**Problem to solve**
How many lines of the listing contain the string "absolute"? Only the number is wanted.

**Data section**
========
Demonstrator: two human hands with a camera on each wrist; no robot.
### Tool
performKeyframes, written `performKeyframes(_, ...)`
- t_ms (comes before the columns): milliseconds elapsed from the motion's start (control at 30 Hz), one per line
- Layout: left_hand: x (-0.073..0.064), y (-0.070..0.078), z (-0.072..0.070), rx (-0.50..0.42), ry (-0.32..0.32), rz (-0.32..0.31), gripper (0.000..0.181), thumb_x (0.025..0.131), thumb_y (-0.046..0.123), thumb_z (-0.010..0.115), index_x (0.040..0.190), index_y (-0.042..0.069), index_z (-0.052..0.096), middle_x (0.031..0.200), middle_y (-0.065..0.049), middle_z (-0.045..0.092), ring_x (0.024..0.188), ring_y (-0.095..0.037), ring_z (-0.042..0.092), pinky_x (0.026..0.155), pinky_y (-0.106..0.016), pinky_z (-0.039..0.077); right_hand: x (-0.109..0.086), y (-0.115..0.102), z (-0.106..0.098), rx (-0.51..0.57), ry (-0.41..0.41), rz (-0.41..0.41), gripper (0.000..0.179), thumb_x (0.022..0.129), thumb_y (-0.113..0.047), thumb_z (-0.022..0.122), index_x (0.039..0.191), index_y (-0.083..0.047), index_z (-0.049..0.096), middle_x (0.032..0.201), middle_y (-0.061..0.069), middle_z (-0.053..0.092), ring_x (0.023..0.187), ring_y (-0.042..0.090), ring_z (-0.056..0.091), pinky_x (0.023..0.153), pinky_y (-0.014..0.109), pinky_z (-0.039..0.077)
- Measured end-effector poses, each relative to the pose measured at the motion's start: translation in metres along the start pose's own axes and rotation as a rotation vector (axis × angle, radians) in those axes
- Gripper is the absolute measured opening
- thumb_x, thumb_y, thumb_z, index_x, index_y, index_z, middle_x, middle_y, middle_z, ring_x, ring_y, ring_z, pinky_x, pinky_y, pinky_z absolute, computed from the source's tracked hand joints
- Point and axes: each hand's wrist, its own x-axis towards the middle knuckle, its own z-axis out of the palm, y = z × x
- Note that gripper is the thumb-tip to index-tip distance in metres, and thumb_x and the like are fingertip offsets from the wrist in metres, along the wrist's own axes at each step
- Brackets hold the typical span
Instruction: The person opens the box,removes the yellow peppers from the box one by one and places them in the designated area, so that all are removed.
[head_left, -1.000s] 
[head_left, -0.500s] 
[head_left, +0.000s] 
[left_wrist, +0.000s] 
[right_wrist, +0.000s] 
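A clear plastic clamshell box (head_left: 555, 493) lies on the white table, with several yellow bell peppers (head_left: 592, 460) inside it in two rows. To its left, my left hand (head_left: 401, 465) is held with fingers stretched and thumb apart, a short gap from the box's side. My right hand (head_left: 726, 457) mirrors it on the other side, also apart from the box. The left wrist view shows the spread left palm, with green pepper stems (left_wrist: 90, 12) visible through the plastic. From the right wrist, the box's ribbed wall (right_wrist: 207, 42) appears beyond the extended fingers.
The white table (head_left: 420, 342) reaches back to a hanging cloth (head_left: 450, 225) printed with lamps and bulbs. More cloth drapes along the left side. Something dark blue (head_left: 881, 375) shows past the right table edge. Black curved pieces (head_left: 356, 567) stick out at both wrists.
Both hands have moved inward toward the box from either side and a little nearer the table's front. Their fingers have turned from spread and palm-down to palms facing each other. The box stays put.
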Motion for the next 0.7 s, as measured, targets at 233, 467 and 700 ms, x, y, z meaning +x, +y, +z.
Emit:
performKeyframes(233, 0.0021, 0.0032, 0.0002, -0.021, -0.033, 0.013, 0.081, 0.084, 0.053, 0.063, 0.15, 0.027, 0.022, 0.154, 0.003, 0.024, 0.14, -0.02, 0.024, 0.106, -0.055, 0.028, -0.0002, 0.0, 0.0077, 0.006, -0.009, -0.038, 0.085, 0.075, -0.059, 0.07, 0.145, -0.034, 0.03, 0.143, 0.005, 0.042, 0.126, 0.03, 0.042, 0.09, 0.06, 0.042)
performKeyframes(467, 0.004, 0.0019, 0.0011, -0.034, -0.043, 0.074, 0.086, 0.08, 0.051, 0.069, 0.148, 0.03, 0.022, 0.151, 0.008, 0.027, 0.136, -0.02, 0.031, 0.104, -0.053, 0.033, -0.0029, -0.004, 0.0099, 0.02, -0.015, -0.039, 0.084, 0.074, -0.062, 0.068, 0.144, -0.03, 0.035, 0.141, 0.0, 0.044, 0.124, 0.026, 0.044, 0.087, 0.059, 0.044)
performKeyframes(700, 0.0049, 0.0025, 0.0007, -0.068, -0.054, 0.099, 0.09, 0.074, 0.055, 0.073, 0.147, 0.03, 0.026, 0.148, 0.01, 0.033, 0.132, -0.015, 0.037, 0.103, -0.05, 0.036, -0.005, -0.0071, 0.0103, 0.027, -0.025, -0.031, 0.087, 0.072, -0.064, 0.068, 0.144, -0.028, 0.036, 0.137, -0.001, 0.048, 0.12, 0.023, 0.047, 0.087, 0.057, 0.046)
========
**Result below**
2